Setelah lulus, Oppenheimer menghabiskan waktu di Cambridge University melakukan penelitian di Laboratorium Cavendish mereka. “Ini memberinya kesempatan untuk bekerja sama dengan komunitas ilmiah Inggris dan upayanya untuk memajukan penelitian atom,” tulis Amy Irvine di laman History Hit.
Setelah itu, Oppenheimer belajar di Göttingen University pada tahun 1926, memperoleh gelar PhD-nya pada usia 22 tahun.
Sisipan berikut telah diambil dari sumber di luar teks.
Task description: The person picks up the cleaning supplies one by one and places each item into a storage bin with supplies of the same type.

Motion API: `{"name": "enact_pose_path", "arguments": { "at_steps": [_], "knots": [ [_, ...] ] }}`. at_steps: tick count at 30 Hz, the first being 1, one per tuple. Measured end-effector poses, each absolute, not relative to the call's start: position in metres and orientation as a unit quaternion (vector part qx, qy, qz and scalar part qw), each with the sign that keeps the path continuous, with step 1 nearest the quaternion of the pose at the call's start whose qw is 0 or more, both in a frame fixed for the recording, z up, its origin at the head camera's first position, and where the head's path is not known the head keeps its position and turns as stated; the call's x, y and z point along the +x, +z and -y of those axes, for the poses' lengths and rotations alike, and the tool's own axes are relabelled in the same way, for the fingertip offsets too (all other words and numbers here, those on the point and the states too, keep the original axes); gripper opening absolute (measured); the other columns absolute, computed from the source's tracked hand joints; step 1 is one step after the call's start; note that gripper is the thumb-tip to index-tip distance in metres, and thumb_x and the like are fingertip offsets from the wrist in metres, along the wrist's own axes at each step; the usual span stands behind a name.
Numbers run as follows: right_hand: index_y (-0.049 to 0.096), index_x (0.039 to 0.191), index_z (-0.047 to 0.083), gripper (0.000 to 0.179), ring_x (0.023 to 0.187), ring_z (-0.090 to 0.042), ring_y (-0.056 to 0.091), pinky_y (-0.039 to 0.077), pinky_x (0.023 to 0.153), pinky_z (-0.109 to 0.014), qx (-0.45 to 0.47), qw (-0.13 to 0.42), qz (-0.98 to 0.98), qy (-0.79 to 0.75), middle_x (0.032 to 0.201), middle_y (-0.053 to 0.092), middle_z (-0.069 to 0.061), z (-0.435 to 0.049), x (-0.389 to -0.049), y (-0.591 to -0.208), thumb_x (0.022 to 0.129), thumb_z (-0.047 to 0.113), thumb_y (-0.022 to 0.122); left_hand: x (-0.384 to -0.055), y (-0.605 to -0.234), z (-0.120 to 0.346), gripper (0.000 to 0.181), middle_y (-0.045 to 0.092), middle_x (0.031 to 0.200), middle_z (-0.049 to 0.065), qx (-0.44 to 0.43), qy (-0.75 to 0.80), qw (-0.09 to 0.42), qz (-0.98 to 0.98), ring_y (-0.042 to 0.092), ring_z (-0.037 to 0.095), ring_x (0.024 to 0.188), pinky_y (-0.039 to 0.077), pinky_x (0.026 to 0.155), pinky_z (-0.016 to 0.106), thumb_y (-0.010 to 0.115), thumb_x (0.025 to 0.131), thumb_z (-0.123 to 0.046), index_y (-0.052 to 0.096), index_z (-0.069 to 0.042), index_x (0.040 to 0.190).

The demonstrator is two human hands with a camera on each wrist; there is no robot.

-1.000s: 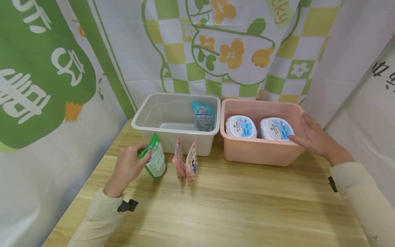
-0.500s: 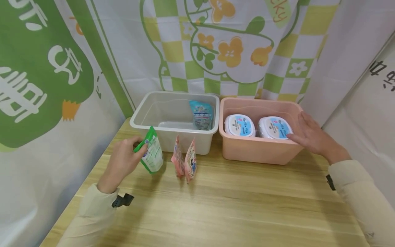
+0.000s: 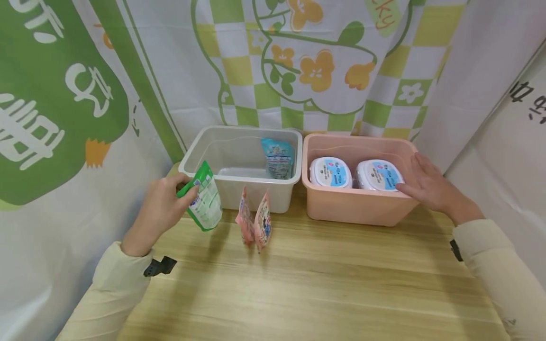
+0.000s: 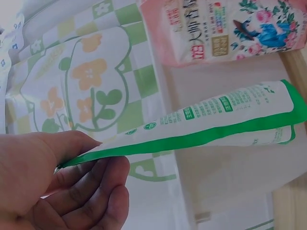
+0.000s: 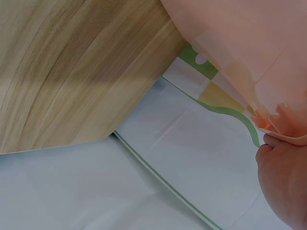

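Observation:
My left hand (image 3: 159, 208) pinches the top edge of a green-and-white pouch (image 3: 206, 201) between thumb and fingers. The pouch hangs tilted above the wooden table, close to the front left of a light grey bin (image 3: 239, 194). Two pink printed pouches (image 3: 263, 222) stand side by side on the table before that bin. Inside it, a blue pouch (image 3: 278, 158) leans at the right end. My right hand (image 3: 437, 189) holds the right front corner of a pink bin (image 3: 354, 208), fingers over its rim. The bin contains two white tubs (image 3: 331, 172) with blue-and-white lids.
Both bins stand side by side near the back of the wooden table (image 3: 324, 284). Behind them hangs a printed curtain (image 3: 315, 71), and more white cloth lies along both sides. The table's corner (image 5: 110, 134) shows in the right wrist view.
My left hand has lifted the green-and-white pouch and moved it up and to the left, towards the grey bin's left side. My right hand stays on the pink bin.

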State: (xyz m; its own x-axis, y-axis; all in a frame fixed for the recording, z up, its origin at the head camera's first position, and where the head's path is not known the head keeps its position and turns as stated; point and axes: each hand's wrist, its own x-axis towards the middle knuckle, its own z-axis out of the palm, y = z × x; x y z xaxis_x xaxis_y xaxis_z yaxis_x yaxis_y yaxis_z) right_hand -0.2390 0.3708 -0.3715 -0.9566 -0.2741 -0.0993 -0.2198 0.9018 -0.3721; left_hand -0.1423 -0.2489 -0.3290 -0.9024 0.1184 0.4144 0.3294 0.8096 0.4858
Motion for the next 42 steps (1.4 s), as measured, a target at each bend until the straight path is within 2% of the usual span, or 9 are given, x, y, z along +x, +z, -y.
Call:
{"name": "enact_pose_path", "arguments": {
  "at_steps": [7,16,25,33,38,42],
  "knots": [
    [-0.02,0.162,-0.001,0.107,0.16,-0.047,-0.023,-0.003,0.125,-0.075,-0.132,0.077,-0.971,-0.186,0.172,-0.031,-0.017,-0.369,-0.237,-0.37,0.106,0.06,0.048,-0.144,-0.313,0.251,0.014,0.076,0.088,0.027,-0.125,-0.263,0.191,0.937,0.062,0.018,0.057,0.041,0.044,0.022,0.07,0.097,-0.006,0.072,0.008,0.096],
    [-0.02,0.162,-0.001,0.107,0.16,-0.048,-0.023,-0.004,0.125,-0.075,-0.129,0.077,-0.969,-0.196,0.171,-0.032,-0.018,-0.369,-0.237,-0.369,0.105,0.059,0.048,-0.148,-0.282,0.255,0.024,0.076,0.098,0.032,-0.111,-0.255,0.154,0.948,0.061,0.018,0.058,0.037,0.043,0.024,0.066,0.101,-0.012,0.071,0.01,0.107],
    [-0.018,0.162,-0.003,0.105,0.159,-0.048,-0.024,-0.004,0.125,-0.074,-0.134,0.073,-0.969,-0.196,0.171,-0.031,-0.02,-0.37,-0.236,-0.37,0.106,0.057,0.048,-0.154,-0.256,0.262,0.026,0.074,0.099,0.032,-0.093,-0.248,0.169,0.949,0.057,0.019,0.056,0.037,0.043,0.026,0.066,0.103,-0.015,0.072,0.01,0.108],
    [-0.018,0.162,-0.003,0.105,0.159,-0.048,-0.023,-0.004,0.126,-0.074,-0.135,0.073,-0.969,-0.192,0.171,-0.031,-0.019,-0.371,-0.238,-0.372,0.106,0.058,0.047,-0.16,-0.235,0.27,0.031,0.074,0.105,0.034,-0.074,-0.235,0.168,0.954,0.061,0.027,0.065,0.038,0.046,0.026,0.067,0.103,-0.019,0.072,0.01,0.114],
    [-0.019,0.162,-0.002,0.106,0.159,-0.048,-0.024,-0.003,0.125,-0.075,-0.133,0.075,-0.97,-0.187,0.171,-0.032,-0.019,-0.37,-0.238,-0.372,0.106,0.059,0.047,-0.164,-0.221,0.273,0.032,0.074,0.107,0.034,-0.065,-0.229,0.173,0.956,0.067,0.034,0.077,0.041,0.05,0.024,0.069,0.102,-0.02,0.072,0.009,0.113],
    [-0.019,0.162,-0.002,0.105,0.159,-0.048,-0.024,-0.003,0.124,-0.076,-0.133,0.078,-0.97,-0.185,0.17,-0.033,-0.019,-0.37,-0.238,-0.37,0.106,0.059,0.046,-0.17,-0.212,0.274,0.033,0.074,0.111,0.032,-0.06,-0.226,0.177,0.956,0.067,0.033,0.083,0.042,0.052,0.024,0.067,0.102,-0.023,0.074,0.008,0.114]
  ]
}}
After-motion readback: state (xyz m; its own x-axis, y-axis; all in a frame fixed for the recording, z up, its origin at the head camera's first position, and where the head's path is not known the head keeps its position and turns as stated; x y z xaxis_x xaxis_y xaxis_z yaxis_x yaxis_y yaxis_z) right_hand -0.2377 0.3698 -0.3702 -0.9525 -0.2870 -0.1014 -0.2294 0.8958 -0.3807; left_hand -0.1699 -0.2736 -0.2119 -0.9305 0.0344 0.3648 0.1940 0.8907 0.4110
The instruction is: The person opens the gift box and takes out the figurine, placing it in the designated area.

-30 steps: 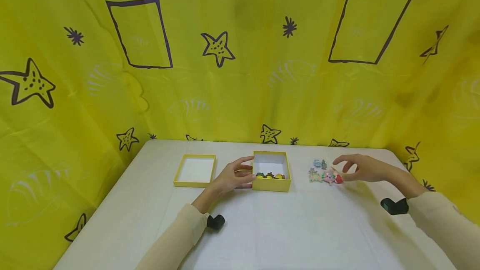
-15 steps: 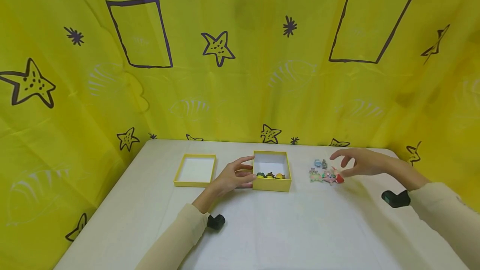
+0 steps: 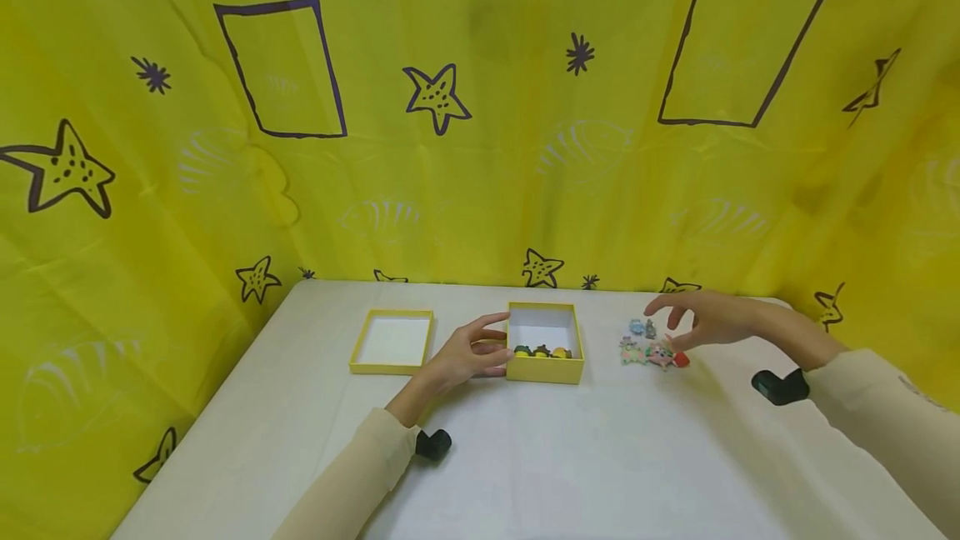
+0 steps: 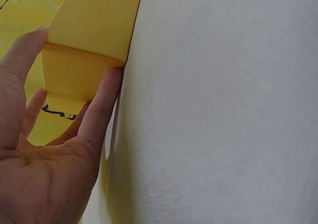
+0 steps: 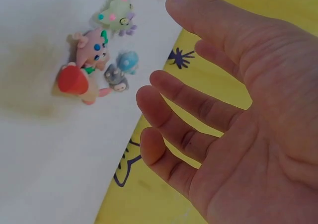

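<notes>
Yellow card-like box stands upright on the white-covered table, open side up, white inside. Three small figures with green, brown and yellow tops sit in a row inside it, along the near wall.

Left hand: positioned at the left side of the box. Fingers are spread and relaxed; fingertips touch the outer wall without closing around it.

Right hand: positioned above the right-hand group of figures. Thumb and fingers are apart, lightly bent, with nothing between them.

Right-hand group, loose on the table, well apart from the box: blue figure and grey figure at the far side; pale green figure, pink figure and red-topped figure at the near side.

Shallow yellow-rimmed lid: left of the left hand, white interior facing up. Yellow curtain with dark starfish outlines: behind the table.
</notes>
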### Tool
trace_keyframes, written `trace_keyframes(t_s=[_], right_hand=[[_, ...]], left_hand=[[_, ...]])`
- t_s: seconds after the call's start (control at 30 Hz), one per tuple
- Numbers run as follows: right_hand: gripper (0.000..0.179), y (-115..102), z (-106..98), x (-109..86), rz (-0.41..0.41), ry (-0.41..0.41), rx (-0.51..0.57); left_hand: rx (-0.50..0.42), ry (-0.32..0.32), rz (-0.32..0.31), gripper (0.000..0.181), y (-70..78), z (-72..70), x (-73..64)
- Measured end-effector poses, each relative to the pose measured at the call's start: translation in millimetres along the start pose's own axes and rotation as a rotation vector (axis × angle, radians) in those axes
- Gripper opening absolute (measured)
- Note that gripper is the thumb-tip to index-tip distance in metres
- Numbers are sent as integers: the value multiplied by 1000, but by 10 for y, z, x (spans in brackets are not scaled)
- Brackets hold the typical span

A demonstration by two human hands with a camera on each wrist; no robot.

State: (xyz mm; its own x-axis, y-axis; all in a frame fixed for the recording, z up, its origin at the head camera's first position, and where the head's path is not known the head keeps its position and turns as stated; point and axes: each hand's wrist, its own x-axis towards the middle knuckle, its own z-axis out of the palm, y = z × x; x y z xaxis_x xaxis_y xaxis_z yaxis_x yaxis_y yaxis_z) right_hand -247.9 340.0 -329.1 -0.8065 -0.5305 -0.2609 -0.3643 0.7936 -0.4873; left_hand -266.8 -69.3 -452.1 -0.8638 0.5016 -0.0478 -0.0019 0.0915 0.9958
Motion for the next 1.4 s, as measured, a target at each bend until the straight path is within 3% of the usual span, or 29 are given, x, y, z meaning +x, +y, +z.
trace_keyframes(t_s=[0.7,1.4], right_hand=[[58,-492,-177,225,-70,-15,-67],[56,-784,-72,570,-165,-16,-103]], left_hand=[[-4,-3,-2,73,-15,-2,20],[5,9,-8,72,6,13,11]])
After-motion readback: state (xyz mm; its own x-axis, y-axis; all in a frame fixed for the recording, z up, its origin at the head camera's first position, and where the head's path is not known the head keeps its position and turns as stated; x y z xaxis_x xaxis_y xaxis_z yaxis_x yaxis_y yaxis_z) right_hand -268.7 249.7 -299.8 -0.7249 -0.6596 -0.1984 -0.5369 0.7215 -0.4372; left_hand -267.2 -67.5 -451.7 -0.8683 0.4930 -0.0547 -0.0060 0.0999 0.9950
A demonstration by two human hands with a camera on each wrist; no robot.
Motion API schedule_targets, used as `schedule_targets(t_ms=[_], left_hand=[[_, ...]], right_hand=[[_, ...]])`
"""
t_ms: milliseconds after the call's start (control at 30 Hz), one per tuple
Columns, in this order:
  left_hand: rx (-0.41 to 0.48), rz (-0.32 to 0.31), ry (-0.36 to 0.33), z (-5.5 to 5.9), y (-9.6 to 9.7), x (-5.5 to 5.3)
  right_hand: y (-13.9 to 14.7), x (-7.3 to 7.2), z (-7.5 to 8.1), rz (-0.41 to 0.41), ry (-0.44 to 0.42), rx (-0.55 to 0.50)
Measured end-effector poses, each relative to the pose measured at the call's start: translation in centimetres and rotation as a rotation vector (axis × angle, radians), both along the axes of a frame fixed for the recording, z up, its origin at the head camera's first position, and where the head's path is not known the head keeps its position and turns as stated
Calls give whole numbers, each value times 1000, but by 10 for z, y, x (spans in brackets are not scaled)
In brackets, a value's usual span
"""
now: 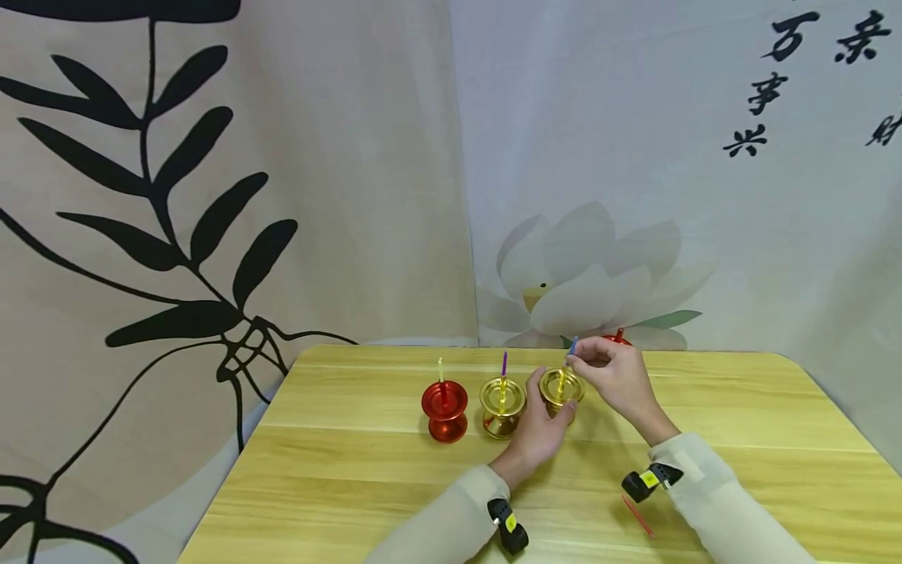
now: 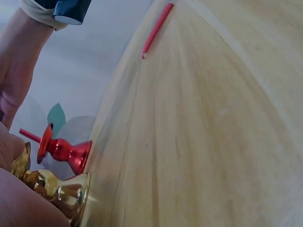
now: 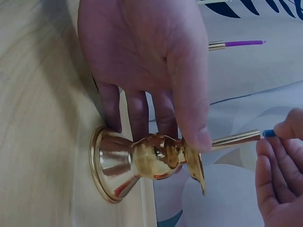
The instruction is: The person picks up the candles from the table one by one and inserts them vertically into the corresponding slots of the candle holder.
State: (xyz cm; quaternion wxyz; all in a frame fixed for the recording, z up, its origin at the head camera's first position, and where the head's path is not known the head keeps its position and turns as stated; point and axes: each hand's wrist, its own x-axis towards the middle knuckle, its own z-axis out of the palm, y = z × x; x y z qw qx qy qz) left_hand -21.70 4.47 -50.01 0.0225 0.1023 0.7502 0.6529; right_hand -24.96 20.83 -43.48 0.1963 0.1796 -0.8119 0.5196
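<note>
My left hand [image 1: 539,435] grips a gold candle holder [image 3: 156,156], thumb near its dish and fingers around its stem. The holder stands upright, with a thin gold tube [image 3: 236,140] rising from the dish. Between thumb and fingertips, my right hand [image 1: 622,382] pinches a thin blue candle [image 1: 574,345] over that tube. The right wrist view shows the blue candle's lower end right at the tube's mouth; most of the candle is hidden by the fingers. Just left of my left hand stands another gold holder [image 1: 496,424] bearing a purple candle [image 1: 504,363].
At the left of the row is a red holder [image 1: 447,429] with a pale yellow candle [image 1: 440,370]. Another red holder [image 2: 66,151] stands behind my right hand, mostly hidden in the head view. A loose red candle [image 1: 638,517] lies on the wooden table [image 1: 317,486] near my right wrist.
</note>
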Motion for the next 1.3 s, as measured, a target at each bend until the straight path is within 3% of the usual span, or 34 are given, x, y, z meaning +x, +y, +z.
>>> schedule_targets(t_ms=[1300], left_hand=[[24,-29,-22,2,-3,7]], right_hand=[[-1,0,-4,19,47,35]])
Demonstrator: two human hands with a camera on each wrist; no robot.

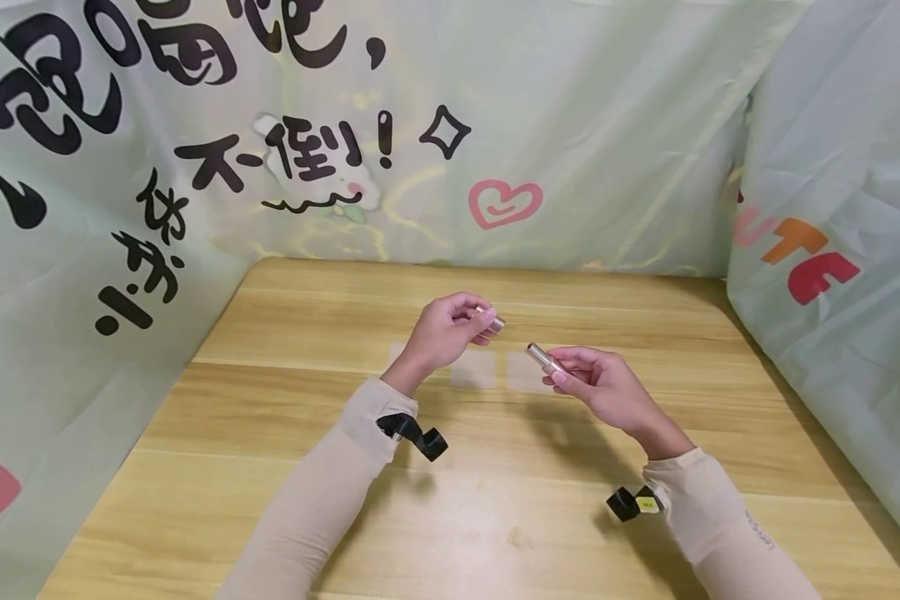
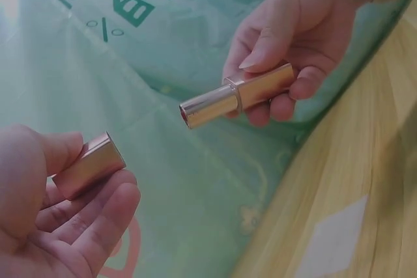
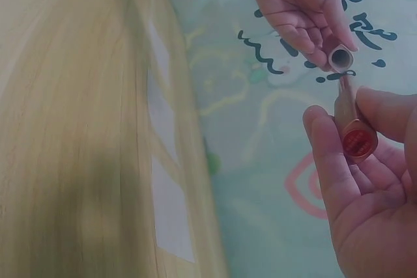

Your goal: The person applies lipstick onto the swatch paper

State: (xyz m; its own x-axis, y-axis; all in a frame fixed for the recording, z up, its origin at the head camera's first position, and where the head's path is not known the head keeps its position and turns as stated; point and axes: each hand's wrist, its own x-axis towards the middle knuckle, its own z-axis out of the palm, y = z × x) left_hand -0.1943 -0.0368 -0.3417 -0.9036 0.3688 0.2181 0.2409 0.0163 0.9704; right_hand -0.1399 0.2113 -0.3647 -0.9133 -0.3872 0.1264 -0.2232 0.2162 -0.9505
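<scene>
Between thumb and fingers, my left hand [image 1: 450,327] pinches a rose-gold lipstick cap [image 2: 91,166]. Its hollow open end [image 3: 341,58] faces the other piece in the right wrist view. My right hand [image 1: 602,386] grips a metallic lipstick tube [image 2: 241,94] by its base, with the narrower silver neck pointing toward the cap. A little red shows inside the neck's mouth, and a red round label [image 3: 359,142] covers the tube's bottom. Cap and tube are apart, both held up above the wooden table [image 1: 495,517].
Pale rectangular patches [image 1: 472,368] lie in a row on the table beneath the hands. A printed fabric curtain [image 1: 607,142] closes off the back and sides. Each sleeved wrist carries a small black camera mount [image 1: 414,433].
</scene>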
Sementara di sana, Oppenheimer menerbitkan banyak kontribusi penting untuk teori kuantum yang baru dikembangkan. Salah satu makalahnya yang terkenal tentang memisahkan gerak nuklir dari gerak elektronik dalam perlakuan matematis molekul.
Kecerdasannya sangat luar biasa, Oppenheimer dipuji sebagai bapak pendiri sekolah fisika teoretis Amerika.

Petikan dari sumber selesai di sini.